FinTech bridges to a more prosperous future

The Financial Technology industry has been one of the most profound success stories of the UK economy in recent years. From a nascent industry in 2008, the UK received a record £7bn in investment in 2017, up 150% on 2016. In the first half of 2018, investors have poured over £12bn into the UK, suggesting that it is going to be yet another record breaking year for FinTech.

Part of this success owes itself to the UK’s prestigious record in financial services. The City of London has been a global financial centre for decades, though we are now seeing FinTech firms increasingly start up outside of London in cities such as Newcastle, Manchester and Bristol. This profound agglomeration of talent forms a positive feedback loop, encouraging the most talented individuals in financial services and technology from across the world to flock to the UK.

It is by no accident that the UK has grown into a global centre for fintech. The Government’s has developed a hospitable environment which makes the UK the most competitive place in the world for FinTech firms to invest and grow.

Rather than merely vague statements and ambitions, it has taken thought leadership in combination with innovative policies. One of the most important of these was the regulatory sandbox, which helps the FCA to keep pace with the changing regulatory needs of business by allowing businesses to test their products, services and business models before entering the real market.

To cement the UK’s position as a world leader we should ambitiously set the gold standard in every area, such as: a light-touch regulatory code for digital currencies/Initial Coin Offerings (ICO), a continued increase in the number of Tier 5 Exceptional Talent visas and a slew of new FinTech Bridge agreements.

The latter are little known, but highly important. In short, they act similar to free trade agreements, enabling greater cross-border trade and FinTech services. This intensifies competition and substantially lend weight to the UK’s status as the best place in the world for a FinTech company to startup or relocate.

I was glad to see that, in answer to some Parliamentary Questions I recently tabled, the Government says that it is committed to signing more such FinTech Bridge agreements, though disappointingly has no active discussions on additional FinTech Bridges at this time.

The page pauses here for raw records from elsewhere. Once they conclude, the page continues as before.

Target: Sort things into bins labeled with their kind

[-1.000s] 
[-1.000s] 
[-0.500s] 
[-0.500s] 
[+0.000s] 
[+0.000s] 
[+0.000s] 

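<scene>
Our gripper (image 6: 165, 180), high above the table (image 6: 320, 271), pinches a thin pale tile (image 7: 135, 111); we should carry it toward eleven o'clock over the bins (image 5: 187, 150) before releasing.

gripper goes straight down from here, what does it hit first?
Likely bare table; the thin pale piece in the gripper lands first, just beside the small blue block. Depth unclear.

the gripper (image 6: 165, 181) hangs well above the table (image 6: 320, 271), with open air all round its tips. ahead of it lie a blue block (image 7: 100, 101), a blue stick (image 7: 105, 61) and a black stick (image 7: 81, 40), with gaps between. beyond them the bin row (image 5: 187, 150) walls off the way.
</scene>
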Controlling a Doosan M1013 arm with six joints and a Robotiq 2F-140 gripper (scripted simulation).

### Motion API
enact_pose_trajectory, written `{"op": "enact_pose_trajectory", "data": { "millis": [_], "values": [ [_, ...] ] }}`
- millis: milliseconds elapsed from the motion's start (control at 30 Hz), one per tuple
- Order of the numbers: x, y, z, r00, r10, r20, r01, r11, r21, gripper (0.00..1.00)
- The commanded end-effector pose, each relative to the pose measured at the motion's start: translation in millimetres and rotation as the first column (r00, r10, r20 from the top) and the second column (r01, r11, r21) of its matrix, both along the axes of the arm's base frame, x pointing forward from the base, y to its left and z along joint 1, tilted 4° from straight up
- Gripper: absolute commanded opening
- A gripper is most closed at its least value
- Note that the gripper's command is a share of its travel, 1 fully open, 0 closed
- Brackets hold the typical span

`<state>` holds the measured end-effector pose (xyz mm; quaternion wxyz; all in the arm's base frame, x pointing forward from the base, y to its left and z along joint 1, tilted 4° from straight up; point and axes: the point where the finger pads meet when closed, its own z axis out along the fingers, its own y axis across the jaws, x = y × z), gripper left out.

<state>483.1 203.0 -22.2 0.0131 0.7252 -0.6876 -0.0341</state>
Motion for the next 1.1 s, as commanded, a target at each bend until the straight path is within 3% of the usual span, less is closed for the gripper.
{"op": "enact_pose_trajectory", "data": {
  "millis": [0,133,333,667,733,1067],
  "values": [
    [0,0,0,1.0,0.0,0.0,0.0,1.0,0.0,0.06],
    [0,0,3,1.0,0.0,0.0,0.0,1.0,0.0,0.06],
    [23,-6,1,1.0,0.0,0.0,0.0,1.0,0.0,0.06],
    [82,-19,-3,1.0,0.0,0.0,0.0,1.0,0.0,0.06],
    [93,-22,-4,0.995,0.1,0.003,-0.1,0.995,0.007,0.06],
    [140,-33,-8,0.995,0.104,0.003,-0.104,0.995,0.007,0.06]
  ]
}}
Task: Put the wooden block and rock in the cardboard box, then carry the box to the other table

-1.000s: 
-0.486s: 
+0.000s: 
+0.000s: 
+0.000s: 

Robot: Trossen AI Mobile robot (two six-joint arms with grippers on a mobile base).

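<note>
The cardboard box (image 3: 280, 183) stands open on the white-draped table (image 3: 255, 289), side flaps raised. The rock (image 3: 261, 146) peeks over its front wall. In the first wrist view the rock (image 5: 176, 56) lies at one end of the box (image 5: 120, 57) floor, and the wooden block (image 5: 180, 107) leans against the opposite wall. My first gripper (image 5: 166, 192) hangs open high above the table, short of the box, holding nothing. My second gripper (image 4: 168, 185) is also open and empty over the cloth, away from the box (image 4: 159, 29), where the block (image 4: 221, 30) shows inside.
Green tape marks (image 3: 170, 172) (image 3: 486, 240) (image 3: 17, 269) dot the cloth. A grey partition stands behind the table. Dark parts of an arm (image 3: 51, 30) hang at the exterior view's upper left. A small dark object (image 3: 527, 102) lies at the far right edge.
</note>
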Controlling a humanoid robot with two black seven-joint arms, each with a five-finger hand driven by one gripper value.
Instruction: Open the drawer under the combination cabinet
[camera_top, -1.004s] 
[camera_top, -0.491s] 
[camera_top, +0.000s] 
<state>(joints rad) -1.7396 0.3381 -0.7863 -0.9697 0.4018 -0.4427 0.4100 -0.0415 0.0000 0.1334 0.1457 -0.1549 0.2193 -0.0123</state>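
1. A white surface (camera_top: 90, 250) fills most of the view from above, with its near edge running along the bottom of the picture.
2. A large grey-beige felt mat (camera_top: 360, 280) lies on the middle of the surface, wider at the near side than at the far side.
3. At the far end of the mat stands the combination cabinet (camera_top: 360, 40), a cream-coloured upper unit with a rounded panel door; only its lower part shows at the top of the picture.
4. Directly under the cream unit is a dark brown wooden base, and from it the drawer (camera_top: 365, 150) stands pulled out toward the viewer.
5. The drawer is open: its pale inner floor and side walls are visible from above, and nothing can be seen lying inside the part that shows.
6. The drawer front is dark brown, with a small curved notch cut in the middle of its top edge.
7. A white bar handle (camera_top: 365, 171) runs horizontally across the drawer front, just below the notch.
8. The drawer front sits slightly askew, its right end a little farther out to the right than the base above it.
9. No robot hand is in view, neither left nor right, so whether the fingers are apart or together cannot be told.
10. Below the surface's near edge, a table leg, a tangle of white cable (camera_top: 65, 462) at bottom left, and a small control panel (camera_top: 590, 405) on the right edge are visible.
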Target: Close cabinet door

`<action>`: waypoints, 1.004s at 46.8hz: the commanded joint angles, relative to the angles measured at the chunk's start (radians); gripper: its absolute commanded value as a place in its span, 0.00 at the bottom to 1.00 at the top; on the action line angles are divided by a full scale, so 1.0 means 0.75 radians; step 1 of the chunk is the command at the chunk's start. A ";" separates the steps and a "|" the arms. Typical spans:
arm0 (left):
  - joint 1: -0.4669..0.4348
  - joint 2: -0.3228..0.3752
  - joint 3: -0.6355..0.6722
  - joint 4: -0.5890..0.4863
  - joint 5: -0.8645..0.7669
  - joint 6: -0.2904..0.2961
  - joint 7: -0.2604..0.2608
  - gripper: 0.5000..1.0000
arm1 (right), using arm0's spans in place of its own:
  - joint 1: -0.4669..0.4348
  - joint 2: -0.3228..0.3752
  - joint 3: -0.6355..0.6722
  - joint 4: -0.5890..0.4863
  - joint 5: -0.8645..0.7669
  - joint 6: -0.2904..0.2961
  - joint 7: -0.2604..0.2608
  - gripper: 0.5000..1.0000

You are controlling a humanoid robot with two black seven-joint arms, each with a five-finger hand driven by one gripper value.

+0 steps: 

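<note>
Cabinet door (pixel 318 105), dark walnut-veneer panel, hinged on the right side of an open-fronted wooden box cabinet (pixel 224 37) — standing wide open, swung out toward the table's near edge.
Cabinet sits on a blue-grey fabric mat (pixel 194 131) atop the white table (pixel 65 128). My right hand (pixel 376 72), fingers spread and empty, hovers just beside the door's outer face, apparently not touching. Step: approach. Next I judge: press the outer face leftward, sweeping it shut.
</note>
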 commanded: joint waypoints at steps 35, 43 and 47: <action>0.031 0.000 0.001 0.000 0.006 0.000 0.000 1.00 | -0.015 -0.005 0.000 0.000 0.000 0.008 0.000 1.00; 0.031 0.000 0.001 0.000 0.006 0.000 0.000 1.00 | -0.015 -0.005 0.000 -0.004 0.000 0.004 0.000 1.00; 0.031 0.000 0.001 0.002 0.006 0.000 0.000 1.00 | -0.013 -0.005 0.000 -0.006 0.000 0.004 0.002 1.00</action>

Whilst we already have agreements signed with countries home to significant FinTech industries, such as Singapore, South Korea and Australia, we need to sign even more to allow UK-based FinTechs to efficiently scale, which is essential given that the UK’s domestic market is smaller than that of our competitors for the crown of global centre of FinTech: the USA and China

I am confident that the UK can remain the best place in the world for FinTech but it will require proactive and innovative policy-making as the landscape evolves.



1.   Adam Afriyie has been Member of Parliament for Windsor since 2005.

2.   He has been Chairman of the All Party Parliamentary Group on Financial Technology since he founded the APPG in 2015.

3.   To view more of Adam’s work in this area please click here.



To ask the Chancellor of the Exchequer, whether he has had discussions with his international counterparts on establishing new Fin Tech bridge agreements between their countries and the UK. (169243)

Tabled on: 03 September 2018


John Glen:

There have been no recent discussions between the Chancellor of the Exchequer and international counterparts on establishing new FinTech Bridge agreements since the signing of the UK-Australia FinTech Bridge in March 2018. However the UK remains committed to fostering international collaboration and exploring the scope for additional FinTech Bridge agreements where opportunities are present.

The answer was submitted on 10 Sep 2018 at 16:01.



To ask the Chancellor of the Exchequer, whether he has had discussions with the US Administration on establishing a FinTech bridge agreement between the UK and the USA. (169242)

Tabled on: 03 September 2018


John Glen:

UK and US government officials and regulators continue to engage on a range of financial services policy, including FinTech. There are no current plans for a UK-US FinTech Bridge.

The answer was submitted on 11 Sep 2018 at 17:03.